BEGIN

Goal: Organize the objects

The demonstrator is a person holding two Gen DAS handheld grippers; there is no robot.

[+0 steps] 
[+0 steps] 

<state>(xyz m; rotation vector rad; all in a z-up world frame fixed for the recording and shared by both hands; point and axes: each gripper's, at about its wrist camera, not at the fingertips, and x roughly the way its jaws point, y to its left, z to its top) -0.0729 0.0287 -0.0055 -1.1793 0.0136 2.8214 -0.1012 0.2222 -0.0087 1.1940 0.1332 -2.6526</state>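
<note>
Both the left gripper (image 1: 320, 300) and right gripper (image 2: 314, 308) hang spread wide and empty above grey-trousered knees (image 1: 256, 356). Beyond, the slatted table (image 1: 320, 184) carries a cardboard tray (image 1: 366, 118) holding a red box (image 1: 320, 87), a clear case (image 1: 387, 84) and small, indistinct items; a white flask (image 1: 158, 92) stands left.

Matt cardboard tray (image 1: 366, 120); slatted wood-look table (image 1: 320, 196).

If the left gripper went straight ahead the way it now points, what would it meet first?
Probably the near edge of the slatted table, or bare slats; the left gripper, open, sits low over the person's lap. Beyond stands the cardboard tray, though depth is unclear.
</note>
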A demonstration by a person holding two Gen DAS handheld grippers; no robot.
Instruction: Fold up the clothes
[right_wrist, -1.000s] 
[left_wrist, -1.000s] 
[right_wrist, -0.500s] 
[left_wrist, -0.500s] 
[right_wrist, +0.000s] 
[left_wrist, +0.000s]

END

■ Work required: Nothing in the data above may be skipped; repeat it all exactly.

■ Solution below:
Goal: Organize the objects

The demonstrator is a person holding two Gen DAS handheld grippers; there is no robot.

[+0 steps] 
[+0 steps] 

<state>(xyz m; rotation vector rad; all in a z-up world frame fixed for the recording and shared by both hands; point and axes: each gripper's, at about its wrist camera, not at the fingertips, and x roughly the way its jaws point, y to its left, z to its top) -0.0729 0.0287 -0.0055 -1.1793 0.0136 2.8214 -0.1012 0.2222 -0.0087 1.1940 0.1332 -2.6526</state>
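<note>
Both the left gripper (image 1: 320, 300) and right gripper (image 2: 314, 308) hang spread wide and empty above grey-trousered knees (image 1: 256, 356). Beyond, the slatted table (image 1: 320, 184) carries a cardboard tray (image 1: 366, 118) holding a red box (image 1: 320, 87), a clear case (image 1: 387, 84) and small, indistinct items; a white flask (image 1: 158, 92) stands left.

Matt cardboard tray (image 1: 366, 120); slatted wood-look table (image 1: 320, 196).

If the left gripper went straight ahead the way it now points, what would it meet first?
Probably the near edge of the slatted table, or bare slats; the left gripper, open, sits low over the person's lap. Beyond stands the cardboard tray, though depth is unclear.
</note>
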A demonstration by a person holding two Gen DAS handheld grippers; no robot.
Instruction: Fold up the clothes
[right_wrist, -1.000s] 
[left_wrist, -1.000s] 
[right_wrist, -0.500s] 
[left_wrist, -0.500s] 
[right_wrist, +0.000s] 
[left_wrist, +0.000s]

No further answer is required.